Office of the President

Policy for the Disposition of Ceremonial Artifacts, Human Remains and Burial Goods

Executive Memorandum 90-071 October 1, 1990

This Executive Memorandum has been decommissioned with 23-020 .

From: Robin S. Wilson, President

Subject: Policy for the Disposition of Ceremonial Artifacts, Human Remains and Burial Goods

On the recommendation of the Faculty Senate, I approve the attached document for implementation. This establishes policy for the Disposition of Ceremonial Artifacts, Human Remains and Burial Goods.

Policy for the Disposition of Ceremonial Artifacts, Human Remains and Burial Goods

The University is committed to the preservation of materials important to academic research and teaching as an expression of academic freedom. The academic community of California State University, Chico is also committed to the support of diverse cultural traditions and religious freedoms as guaranteed by the Constitution. These two commitments conflict in the case of the maintenance and disposition of human remains and burial goods.

Native American burial sites provide an ethical dilemma. To many Native Americans, the storage and study of human remains and burial goods is an infringement of their religious beliefs. California State University, Chico acknowledges the concerns of Native Americans for the proper disposition of ceremonial objects, human remains, and associated grave materials currently held in the collection of the Department of Anthropology. Against this concern, the University must also balance its educational mission, the need to support traditional academic freedoms, and its responsibility to hold in public trust all things necessary to further these goals. \

The University’s acknowledgement of responsibility must be manifested in the respectful stewardship and return of such materials when appropriate. To further this goal, it will be the policy of the University to respond to requests for the return of human remains, associated burial materials, and ceremonial objects on a case-by-case basis. The deliberations required by each such request will be carried out with due consideration for the religious beliefs of the Native Americans and the mission of the University.

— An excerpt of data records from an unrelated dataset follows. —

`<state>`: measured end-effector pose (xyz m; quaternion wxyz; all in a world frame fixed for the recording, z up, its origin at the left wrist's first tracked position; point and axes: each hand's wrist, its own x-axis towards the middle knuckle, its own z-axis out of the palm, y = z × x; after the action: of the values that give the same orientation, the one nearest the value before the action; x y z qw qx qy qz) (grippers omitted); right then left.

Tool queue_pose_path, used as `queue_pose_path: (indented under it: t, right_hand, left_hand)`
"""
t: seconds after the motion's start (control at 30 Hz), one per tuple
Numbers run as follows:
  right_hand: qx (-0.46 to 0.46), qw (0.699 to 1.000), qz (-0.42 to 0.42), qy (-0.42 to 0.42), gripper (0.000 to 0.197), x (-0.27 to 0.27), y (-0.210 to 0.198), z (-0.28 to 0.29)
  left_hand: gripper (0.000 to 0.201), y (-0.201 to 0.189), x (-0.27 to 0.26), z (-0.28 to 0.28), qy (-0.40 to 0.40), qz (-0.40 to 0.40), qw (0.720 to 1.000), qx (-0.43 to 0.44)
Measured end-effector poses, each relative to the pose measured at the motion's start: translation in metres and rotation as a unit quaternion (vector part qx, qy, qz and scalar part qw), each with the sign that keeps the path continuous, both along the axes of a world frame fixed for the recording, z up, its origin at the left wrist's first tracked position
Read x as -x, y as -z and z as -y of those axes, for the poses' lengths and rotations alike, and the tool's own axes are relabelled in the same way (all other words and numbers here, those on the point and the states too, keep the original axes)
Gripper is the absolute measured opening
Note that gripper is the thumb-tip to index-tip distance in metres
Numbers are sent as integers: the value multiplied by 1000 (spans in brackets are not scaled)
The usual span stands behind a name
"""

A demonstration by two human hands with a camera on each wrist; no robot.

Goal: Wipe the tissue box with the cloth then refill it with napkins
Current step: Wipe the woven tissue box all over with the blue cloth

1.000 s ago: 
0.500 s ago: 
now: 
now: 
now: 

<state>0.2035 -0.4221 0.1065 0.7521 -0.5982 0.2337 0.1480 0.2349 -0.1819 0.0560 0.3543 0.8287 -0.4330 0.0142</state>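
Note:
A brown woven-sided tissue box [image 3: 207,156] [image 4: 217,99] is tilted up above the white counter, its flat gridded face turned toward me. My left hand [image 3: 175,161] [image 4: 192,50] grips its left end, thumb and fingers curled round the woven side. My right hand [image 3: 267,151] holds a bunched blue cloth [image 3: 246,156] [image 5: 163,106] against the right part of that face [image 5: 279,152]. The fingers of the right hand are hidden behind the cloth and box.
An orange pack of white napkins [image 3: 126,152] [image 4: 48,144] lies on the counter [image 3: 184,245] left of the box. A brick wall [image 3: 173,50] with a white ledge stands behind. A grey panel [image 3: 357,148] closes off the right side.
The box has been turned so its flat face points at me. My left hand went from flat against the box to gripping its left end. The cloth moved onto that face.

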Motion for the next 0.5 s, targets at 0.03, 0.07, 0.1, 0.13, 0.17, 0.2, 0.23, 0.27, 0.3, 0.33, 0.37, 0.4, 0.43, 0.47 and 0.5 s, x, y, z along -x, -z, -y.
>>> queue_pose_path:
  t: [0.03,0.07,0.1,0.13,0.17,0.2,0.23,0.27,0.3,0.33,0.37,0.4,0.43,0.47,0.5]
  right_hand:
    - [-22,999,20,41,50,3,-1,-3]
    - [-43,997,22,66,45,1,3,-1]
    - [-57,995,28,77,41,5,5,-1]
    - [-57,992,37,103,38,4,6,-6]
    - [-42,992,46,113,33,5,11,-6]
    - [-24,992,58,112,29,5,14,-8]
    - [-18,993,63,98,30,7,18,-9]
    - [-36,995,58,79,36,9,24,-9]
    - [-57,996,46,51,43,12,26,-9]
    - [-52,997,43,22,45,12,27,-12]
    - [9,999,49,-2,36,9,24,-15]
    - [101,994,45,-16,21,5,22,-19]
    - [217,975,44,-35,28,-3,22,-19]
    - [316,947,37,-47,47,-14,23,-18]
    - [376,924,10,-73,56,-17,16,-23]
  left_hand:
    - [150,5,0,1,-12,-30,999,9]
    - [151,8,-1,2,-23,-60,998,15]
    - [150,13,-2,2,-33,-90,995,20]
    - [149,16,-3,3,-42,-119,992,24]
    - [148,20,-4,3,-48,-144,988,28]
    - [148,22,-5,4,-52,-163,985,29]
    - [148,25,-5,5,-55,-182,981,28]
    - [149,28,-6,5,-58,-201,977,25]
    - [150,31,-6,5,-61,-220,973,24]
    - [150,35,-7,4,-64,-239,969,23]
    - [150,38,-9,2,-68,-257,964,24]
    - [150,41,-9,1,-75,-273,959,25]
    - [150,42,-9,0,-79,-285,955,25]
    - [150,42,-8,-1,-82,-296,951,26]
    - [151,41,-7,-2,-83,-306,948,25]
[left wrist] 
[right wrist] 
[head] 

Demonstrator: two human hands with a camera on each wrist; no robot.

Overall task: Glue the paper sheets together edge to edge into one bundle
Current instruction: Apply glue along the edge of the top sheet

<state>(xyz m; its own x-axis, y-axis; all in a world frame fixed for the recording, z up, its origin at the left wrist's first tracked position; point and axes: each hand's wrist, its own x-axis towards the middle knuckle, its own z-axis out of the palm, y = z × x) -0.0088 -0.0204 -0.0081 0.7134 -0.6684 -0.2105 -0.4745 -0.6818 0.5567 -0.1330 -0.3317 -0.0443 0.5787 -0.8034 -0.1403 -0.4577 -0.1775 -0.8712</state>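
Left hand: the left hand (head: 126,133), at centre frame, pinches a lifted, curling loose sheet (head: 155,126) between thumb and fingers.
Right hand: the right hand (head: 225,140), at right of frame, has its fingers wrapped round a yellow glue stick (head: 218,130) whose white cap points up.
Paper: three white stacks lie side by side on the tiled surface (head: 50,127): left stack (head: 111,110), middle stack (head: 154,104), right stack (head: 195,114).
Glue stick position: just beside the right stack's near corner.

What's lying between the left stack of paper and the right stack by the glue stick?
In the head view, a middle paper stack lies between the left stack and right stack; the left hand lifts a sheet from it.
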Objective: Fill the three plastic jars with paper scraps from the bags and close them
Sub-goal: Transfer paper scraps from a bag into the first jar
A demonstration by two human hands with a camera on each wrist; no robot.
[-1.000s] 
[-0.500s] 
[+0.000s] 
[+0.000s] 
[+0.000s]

  • The University will conduct an inventory of the Native American artifacts, human remains, and burial goods now in its possession. To the degree it is reasonable, in the course of the inventory, the University will make an effort to include available information as to tribal affiliation and geographic source of all materials.
  • All requests for information, access to collections, or reburial must be made in writing to the President of the University.
  • Requests must be specific, must provide evidence that the requestor represents the most likely descendants or is a family of tribal affiliate, demonstrate an appropriate link between the requestor and the claim, and demonstrate that the requestor’s actions have the approval of other members of his or her family or tribal group.
  • Meetings will be scheduled between the University’s representatives and the requestor and, where appropriate and when possible, relevant tribal elders or their designated representatives to discus the disposition of materials named in the request. The University’s representatives will be appointed by the President of the University or designee.
  • All agreements between the parties will reflect:
  • The legal conditions imposed by government agencies, private agencies, and private and public donors;
  • The interests of the university, the requesting parties, and the validity of their respective claims.
  • The agreement arrived at between the parties will be formalized in writing.